[[ Record extracts open ]]

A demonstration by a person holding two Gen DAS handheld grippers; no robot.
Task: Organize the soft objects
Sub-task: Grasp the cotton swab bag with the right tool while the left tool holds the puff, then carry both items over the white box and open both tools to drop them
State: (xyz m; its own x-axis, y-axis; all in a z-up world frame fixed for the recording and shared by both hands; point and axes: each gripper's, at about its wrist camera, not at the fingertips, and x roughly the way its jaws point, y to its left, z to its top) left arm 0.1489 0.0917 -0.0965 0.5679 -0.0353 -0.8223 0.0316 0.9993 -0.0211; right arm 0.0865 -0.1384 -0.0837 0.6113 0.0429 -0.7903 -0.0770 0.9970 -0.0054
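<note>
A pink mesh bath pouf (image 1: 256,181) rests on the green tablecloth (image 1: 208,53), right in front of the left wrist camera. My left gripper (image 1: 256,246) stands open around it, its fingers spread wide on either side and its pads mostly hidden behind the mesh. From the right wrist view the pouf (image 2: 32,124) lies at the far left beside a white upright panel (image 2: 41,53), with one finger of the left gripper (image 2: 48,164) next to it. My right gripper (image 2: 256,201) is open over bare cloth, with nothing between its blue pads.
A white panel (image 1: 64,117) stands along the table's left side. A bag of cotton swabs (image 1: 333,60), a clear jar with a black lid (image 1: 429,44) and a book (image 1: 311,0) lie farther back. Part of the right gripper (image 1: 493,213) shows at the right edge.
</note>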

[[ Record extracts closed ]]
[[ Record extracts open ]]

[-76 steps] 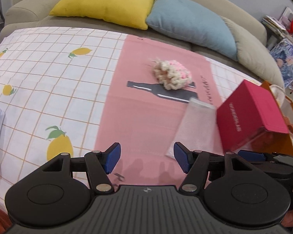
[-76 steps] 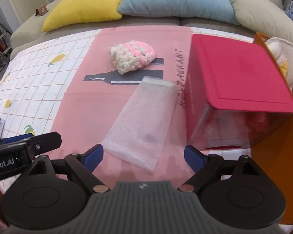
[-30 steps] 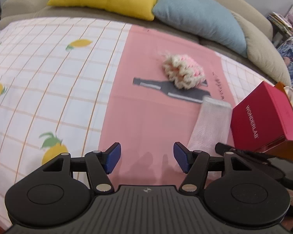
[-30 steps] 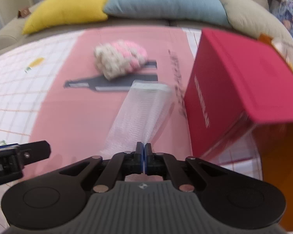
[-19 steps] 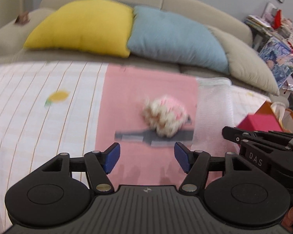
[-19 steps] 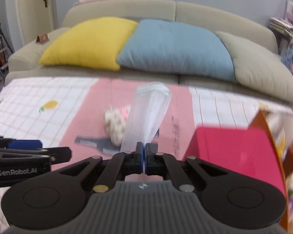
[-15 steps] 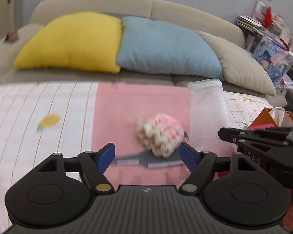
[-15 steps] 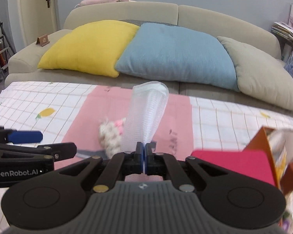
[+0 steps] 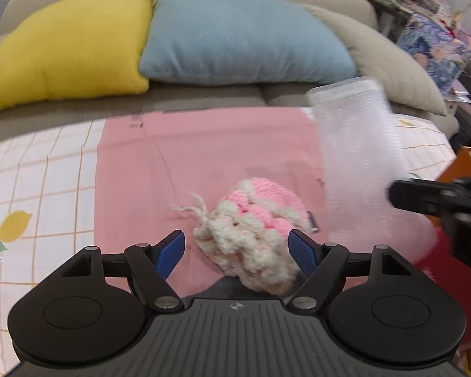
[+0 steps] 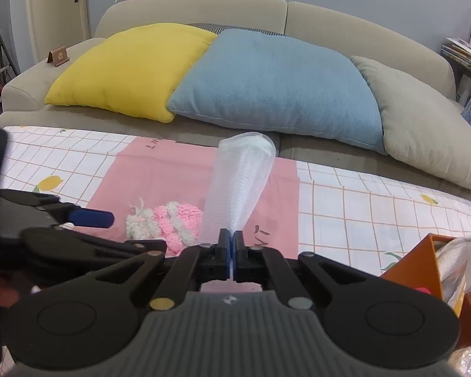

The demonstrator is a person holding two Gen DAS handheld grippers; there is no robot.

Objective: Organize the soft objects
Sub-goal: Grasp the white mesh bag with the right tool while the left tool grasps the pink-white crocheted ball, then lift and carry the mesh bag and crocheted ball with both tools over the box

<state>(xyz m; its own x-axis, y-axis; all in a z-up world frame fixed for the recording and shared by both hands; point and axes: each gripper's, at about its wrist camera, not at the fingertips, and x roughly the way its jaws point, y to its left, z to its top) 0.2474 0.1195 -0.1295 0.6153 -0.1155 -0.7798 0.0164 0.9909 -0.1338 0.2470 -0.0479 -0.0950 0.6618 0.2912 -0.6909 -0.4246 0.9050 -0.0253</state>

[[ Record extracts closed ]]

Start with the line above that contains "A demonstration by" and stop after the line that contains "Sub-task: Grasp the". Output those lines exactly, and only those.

A demonstration by a person holding two Gen DAS handheld grippers; no robot.
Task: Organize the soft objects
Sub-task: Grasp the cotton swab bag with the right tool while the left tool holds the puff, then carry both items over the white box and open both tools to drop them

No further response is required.